Ti anticipiamo subito che, se perdi un appalto, ti puoi tutelare avanti il TAR. Come ti spiegheremo più avanti, per questo genere di azioni bisogna muoversi subito.

I tempi per i ricorsi sono strettissimi

Lo stesso dicasi se l’appalto ti viene soffiato da sotto il naso, magari da un concorrente che ritieni meno qualificato della tua azienda.

Proviamo allora ad analizzare rapidamente i principali profili critici del nuovo codice dei contratti pubblici e degli appalti.

Niente più gare con il nuovo codice degli appalti?

L’art.1 indica espressamente la volontà di improntare il nuovo codice a criteri di velocità ed efficienza degli appalti pubblici. Tuttavia le soglie di importo per cui è consentito procedere agli affidamenti senza gara (art.50) sono aumentate di molto

Nella maggior parte dei casi, le amministrazioni potranno procedere ad affidare appalti senza gara.

Anche se questo contrasta abbastanza con l’altro annunciato obiettivo dell’efficienza.
Infatti col concetto di efficienza – in diritto amministrativo – si intende il rapporto tra le risorse impiegate e i risultati ottenuti: la gara serve proprio ad ottimizzare questo aspetto.

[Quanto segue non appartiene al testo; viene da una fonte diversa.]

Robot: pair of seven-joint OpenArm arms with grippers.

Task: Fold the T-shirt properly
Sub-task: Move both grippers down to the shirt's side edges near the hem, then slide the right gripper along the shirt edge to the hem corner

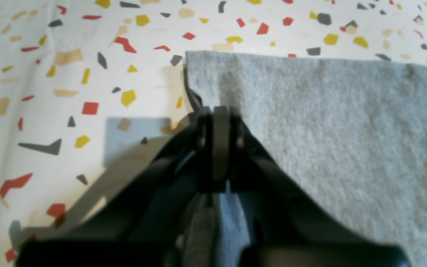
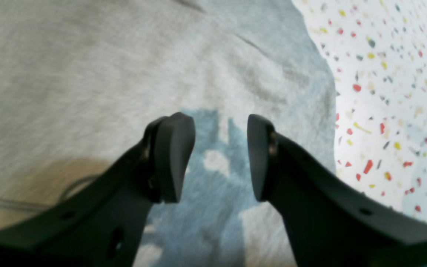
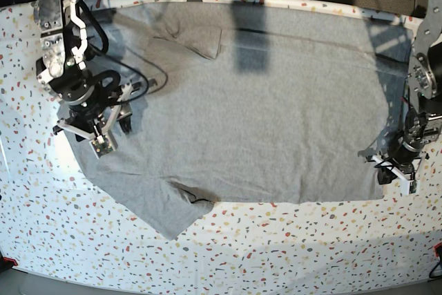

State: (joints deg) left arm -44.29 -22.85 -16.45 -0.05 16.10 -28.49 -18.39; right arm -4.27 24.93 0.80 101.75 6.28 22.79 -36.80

Eliminare la gara si traduce quasi fatalmente in una minore efficienza, con buona pace delle migliori intenzioni.

Il principio del risultato

Il comma 3 dell’art. 1 indica poi quale faro di tutto il nuovo codice degli appalti il principio del risultato quale espressione concreta dei principi di efficienza, efficacia ed economicità dell’azione amministrativa imposti dall’art. 97 della Costituzione e dall’art. 1 della L. 241/90.

Tuttavia la declinazione del principio del risultato offerta dal comma 4 dell’articolo 1 in parola suscita non poche perplessità.

Infatti tale principio guida costituirà “criterio prioritario per l’esercizio del potere discrezionale e per l’individuazione della regola nel caso concreto“, nonché per valutare la responsabilità del personale che svolge funzioni direttive nella gestione delle procedure e per attribuire gli incentivi premianti previsti dai CCNL.

Affidamenti discrezionali

Ma quindi, il principio del risultato sarà criterio prioritario per l’esercizio del potere discrezionale?
La portata di questo “nuovo concetto”, e della impostazione che sottintende, in effetti risulta potenzialmente dirompente. Almeno rispetto a quelli che fino ad oggi sono stati i paletti dell’esercizio legittimo del potere di scelta della controparte contrattuale delle pubbliche amministrazioni.

Il principio del risultato rischia di tradursi cioè nella logica per cui sostanzialmente il fine giustifica tutti i mezzi, o almeno quelli che non integrino palesi fattispecie di reato.

E se da un lato, il risultato diventa l’unico parametro, dall’altro è abbastanza facile intuire quali possibili abusi si prospettino dietro l’angolo.

Un siffatto principio, ci pare, conduce in discesa all’affidamento di oltre il 90% degli appalti per valore a discrezione degli amministratori pubblici.

In sostanza, è molto elevato il rischio dell’affidamento a pochi fortunati ed esclusivi amici degli amici.

Perché, se quello che conta è il risultato, allora si può senz’altro essere elastici sui criteri di scelta del contraente della PA.

Le amministrazioni potranno scegliere chi vogliono?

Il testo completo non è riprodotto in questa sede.